• [Exercise requirements]:
Below are the records; copy exactly the stretch from the line containing "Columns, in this" through the line containing "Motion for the", both ends included, and nothing else.

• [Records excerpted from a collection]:
*** Block opens ***

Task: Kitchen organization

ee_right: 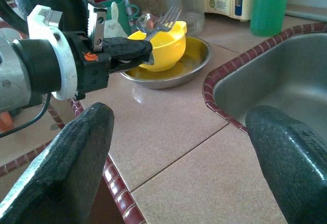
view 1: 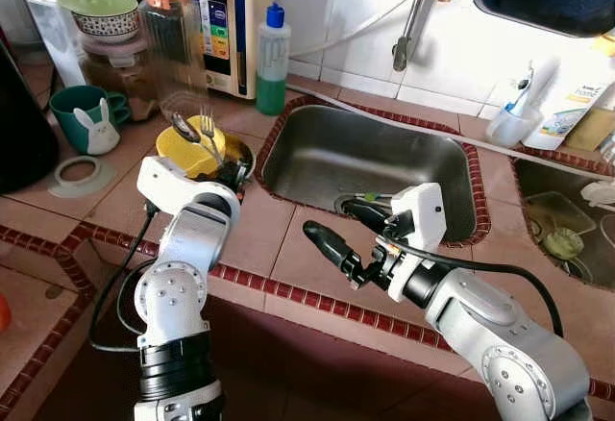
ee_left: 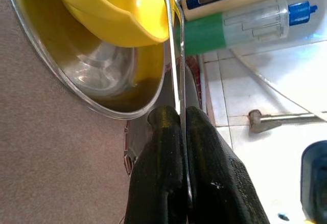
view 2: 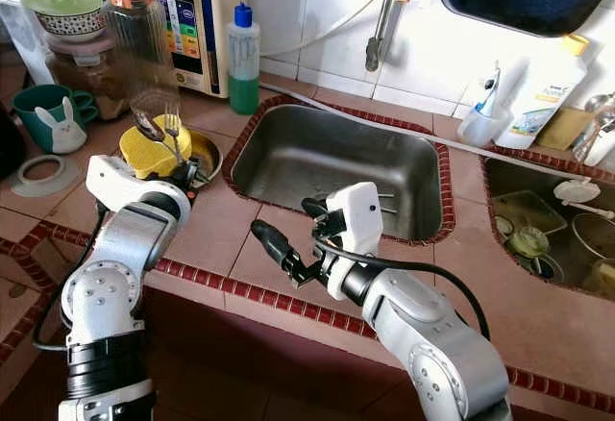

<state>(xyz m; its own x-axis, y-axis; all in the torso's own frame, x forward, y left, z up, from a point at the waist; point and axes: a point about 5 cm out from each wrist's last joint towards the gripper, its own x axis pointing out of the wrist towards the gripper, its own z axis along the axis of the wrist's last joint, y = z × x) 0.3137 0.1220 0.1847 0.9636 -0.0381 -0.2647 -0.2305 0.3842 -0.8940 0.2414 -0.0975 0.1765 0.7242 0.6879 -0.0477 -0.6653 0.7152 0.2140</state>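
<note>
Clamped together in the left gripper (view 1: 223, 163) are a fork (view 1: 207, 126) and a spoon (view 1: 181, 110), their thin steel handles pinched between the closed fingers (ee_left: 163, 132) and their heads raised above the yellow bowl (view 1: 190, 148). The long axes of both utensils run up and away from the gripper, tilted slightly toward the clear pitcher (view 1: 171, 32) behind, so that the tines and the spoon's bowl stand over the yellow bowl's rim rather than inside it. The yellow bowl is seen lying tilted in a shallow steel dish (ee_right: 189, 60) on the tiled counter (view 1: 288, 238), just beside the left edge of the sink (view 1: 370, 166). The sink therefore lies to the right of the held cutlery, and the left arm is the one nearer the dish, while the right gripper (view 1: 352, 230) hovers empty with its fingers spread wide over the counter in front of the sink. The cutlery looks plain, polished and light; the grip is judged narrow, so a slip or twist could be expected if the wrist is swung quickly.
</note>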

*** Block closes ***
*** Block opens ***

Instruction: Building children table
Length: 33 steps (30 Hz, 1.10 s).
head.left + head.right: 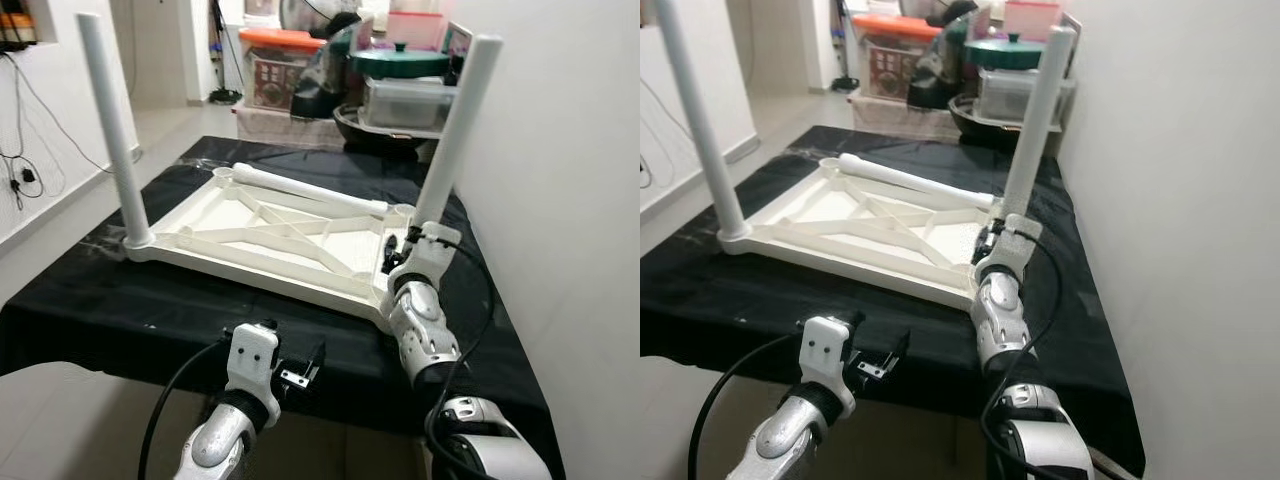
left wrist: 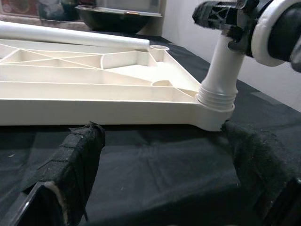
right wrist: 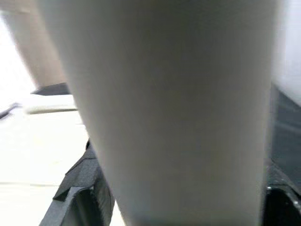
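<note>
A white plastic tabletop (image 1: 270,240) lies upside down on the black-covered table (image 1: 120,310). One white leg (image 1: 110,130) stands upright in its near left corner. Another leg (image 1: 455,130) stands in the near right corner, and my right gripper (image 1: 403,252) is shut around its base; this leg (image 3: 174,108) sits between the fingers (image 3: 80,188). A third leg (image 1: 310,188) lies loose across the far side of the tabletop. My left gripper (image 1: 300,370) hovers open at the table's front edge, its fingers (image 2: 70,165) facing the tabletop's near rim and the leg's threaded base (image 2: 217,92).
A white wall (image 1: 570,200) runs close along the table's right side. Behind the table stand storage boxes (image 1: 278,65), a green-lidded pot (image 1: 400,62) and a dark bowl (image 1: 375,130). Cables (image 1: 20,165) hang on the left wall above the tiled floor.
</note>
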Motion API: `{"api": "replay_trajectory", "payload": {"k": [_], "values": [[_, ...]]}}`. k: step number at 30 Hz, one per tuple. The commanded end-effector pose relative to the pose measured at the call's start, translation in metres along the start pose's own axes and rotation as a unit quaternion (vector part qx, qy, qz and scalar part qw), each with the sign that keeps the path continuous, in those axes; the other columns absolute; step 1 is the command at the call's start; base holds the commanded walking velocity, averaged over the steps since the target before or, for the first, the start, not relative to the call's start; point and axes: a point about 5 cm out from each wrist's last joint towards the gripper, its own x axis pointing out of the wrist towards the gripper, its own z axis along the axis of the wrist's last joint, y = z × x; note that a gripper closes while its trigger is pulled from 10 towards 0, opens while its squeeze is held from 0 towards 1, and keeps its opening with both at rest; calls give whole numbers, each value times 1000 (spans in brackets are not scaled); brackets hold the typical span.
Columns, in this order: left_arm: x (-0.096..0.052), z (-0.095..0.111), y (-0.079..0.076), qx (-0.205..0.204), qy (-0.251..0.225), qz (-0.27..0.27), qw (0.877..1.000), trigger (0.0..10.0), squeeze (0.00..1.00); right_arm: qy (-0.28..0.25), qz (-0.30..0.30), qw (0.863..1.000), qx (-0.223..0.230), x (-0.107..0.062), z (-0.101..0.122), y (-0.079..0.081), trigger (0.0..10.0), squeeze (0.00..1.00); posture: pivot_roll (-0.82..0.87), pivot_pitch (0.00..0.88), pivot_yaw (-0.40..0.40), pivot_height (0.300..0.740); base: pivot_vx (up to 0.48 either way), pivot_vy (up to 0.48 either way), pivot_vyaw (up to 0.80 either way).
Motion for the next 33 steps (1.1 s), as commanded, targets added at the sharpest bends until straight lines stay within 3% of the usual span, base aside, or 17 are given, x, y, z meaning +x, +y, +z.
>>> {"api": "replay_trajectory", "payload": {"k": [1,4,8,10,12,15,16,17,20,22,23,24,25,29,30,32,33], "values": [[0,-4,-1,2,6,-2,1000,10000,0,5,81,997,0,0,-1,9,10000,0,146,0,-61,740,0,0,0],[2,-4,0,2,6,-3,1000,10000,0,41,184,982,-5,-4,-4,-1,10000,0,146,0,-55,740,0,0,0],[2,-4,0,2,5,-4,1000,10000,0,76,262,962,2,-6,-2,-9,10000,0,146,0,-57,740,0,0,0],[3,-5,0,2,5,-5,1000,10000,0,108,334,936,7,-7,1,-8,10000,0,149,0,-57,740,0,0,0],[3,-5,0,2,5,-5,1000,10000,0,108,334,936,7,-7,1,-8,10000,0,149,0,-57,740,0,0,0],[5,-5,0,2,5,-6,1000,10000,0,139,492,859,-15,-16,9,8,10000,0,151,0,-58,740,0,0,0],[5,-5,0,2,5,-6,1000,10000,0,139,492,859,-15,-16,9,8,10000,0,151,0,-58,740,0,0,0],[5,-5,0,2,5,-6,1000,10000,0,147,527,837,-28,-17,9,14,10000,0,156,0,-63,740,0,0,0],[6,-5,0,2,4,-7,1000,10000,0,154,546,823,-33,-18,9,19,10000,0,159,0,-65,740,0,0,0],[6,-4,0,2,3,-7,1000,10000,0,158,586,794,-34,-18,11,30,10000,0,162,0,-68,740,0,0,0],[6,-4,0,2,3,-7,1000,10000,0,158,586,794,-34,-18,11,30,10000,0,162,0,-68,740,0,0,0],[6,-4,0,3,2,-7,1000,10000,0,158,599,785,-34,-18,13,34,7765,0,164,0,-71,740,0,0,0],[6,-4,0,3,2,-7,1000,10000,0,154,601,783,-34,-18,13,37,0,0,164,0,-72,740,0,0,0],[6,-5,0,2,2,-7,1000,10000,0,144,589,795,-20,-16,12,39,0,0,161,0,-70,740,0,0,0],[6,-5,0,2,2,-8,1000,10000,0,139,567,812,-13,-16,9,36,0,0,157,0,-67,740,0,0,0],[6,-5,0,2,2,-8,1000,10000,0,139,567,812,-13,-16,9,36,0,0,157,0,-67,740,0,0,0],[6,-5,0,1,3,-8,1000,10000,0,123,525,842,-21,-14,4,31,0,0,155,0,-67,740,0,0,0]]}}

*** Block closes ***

• [Problem solution]:
Columns, in this order: left_arm: x (-0.096..0.052), z (-0.095..0.111), y (-0.079..0.076), qx (-0.205..0.204), qy (-0.251..0.225), qz (-0.27..0.27), qw (0.877..1.000), trigger (0.0..10.0), squeeze (0.00..1.00); right_arm: qy (-0.28..0.25), qz (-0.30..0.30), qw (0.863..1.000), qx (-0.223..0.230), x (-0.107..0.062), z (-0.101..0.122), y (-0.079..0.081), trigger (0.0..10.0), squeeze (0.00..1.00); posture: pivot_roll (-0.82..0.87), pivot_pitch (0.00..0.88), pivot_yaw (-0.40..0.40), pivot_height (0.300..0.740); base: pivot_vx (up to 0.48 either way), pivot_vy (up to 0.48 either way), pivot_vyaw (up to 0.80 either way).
Motion for the next 33 steps (1.1 s), as commanded, targets added at the sharpest bends until straight lines stay within 3% of the usual span, base aside, or 17 are given, x, y, z meaning +x, +y, +z.

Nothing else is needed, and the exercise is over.